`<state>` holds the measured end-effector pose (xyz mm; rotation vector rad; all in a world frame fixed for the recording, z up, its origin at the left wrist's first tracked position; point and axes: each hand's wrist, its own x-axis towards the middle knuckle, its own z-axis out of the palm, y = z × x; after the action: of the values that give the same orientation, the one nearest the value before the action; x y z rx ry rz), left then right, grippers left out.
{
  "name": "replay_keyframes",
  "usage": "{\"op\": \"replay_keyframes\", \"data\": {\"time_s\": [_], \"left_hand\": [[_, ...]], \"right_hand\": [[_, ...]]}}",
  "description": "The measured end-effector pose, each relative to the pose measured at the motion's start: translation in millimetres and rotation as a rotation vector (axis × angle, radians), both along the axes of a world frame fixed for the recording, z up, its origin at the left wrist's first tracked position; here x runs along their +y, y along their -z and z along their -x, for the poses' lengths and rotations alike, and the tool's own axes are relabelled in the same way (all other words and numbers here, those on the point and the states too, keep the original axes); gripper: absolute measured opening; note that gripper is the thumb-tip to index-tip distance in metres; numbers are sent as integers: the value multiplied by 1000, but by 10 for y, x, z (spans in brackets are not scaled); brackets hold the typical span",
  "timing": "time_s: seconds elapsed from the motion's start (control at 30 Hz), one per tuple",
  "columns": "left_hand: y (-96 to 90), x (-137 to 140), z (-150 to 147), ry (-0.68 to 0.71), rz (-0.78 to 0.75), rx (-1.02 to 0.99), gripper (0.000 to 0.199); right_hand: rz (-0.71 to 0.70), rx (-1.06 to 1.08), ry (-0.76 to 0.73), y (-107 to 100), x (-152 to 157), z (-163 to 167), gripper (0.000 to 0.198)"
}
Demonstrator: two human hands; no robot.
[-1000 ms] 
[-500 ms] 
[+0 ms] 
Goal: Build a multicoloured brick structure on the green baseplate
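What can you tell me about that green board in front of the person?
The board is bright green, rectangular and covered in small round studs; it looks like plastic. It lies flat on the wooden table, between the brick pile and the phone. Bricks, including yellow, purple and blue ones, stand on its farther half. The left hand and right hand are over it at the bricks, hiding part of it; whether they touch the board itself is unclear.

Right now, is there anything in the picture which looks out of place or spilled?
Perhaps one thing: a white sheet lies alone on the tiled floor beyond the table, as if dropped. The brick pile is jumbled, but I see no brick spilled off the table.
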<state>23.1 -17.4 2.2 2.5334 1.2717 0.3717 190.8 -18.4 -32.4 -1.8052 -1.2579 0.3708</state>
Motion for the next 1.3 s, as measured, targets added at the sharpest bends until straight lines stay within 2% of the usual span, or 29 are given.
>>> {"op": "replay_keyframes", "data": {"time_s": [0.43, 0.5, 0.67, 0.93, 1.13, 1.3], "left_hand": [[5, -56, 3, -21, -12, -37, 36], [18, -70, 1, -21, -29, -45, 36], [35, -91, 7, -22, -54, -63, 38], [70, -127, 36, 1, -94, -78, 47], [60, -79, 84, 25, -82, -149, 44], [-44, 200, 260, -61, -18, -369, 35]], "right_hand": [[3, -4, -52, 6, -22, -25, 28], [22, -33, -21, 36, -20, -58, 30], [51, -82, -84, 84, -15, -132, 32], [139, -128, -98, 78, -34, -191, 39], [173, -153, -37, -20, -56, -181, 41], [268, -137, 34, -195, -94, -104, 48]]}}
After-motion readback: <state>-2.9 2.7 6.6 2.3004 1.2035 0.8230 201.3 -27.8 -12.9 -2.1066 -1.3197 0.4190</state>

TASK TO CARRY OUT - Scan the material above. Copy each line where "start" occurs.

EXERCISE SOLUTION -
  "description": "The measured end-effector pose, each relative to the pose measured at the motion's start: translation in millimetres and rotation as a rotation vector (axis × angle, radians), both along the axes of a world frame fixed for the recording, z up, its origin at the left wrist's first tracked position; here x runs along their +y, y along their -z and z along their -x, for the poses' lengths and rotations alike, and the tool's own axes are relabelled in the same way (all other words and numbers here, those on the point and the states too, keep the original axes); gripper: absolute measured opening; note that gripper is the thumb-tip to index-tip distance in metres; numbers are sent as integers: the value multiplied by 1000, but by 10 for y, x, z (spans in brackets are not scaled); brackets hold the typical span",
  "timing": "time_s: seconds elapsed from the motion's start (control at 30 Hz), one per tuple",

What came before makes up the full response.